As you can imagine, trying to examine a pattern of PEEK and POKE and working out "oh, this started off as a smart array class with bounds checking, let's see how it's used across the entire program" is essentially impossible.
Okay, end of backstory.
The solution to all this is to not throw out all that useful abstract information. Instead of, or in addition to, writing out assembly code or machine code, we write out the IR instead. (Either to specialized ".ir" files, or maybe some kind of accumulating database, etc, etc; the SGI compiler actually writes out .o files containing its IR instead of machine code, so that the whole process is transparent to the user.) Later on, when the linker runs, it can see the IR of the entire program and do the same optimizations that the compiler did / would have done, but on a larger scale.
This is more or less what all whole-program optimizers do, including LLVM. (I think LLVM has the linker actually calling back into the compiler.)
The "problem" is that between the compiler running and the linker running, the IR is just sitting on the disk. Other tools could do whatever they want with it. RMS's fear is that a company would write a proprietary non-GPL tool to do all kinds of neat stuff to the IR before the linker sees it again. Since no GPL'ed compiler/linker pieces are involved, the proprietary tool never has to be given to the community. Company wins, community loses.
End of problem description. Begin personal opinionating.
It's a legitimate concern, but many of us feel that a) it's going to happen eventually, and b) we do all GCC users a disservice by crippling the tools merely to postpone an inevitable scenario. As usual, there's a wide range of opinions among the maintainers, but the general consensus is that keeping things the way they are is an untenable position.
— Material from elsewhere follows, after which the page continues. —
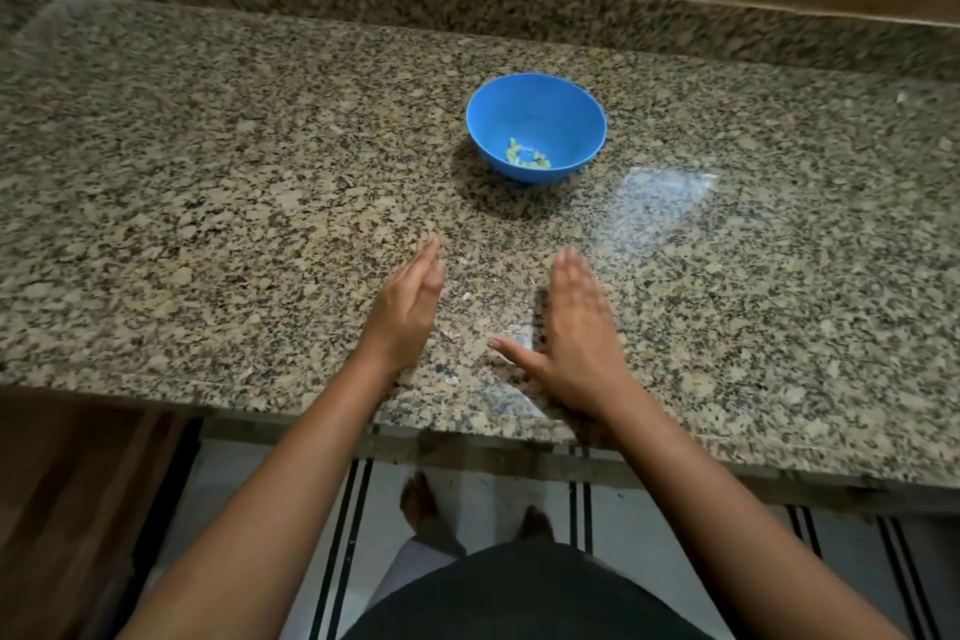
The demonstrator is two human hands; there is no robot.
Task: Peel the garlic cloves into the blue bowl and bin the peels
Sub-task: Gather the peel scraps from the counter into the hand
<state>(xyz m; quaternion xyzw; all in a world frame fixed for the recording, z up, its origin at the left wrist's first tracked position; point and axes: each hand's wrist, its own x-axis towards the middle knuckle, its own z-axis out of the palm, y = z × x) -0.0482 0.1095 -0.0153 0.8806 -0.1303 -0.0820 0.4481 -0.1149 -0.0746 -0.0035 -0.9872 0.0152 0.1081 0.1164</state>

You cannot apply a technological solution to a sociological problem. (Edwards' Law)
Wasn't meant to be a joke... I know they build GCC with GCC, but I don't suppose they could have built the front-end with GCC 4.0 yet, due to the bugs still present. So current speed up is probably based on compilation with GCC 3.4.
Don't know why I bother writing this, none's going to read it now...
1's and 0's should be free.
And if you are using templates, you are actually using a compile time language, which obviously will slow compilation down.
But they do claim C++ compilation is much faster with 4.0:
Personally, I don't care much. Development seem to be restricted by link time, for a well organized project. And I always compile with full optimization.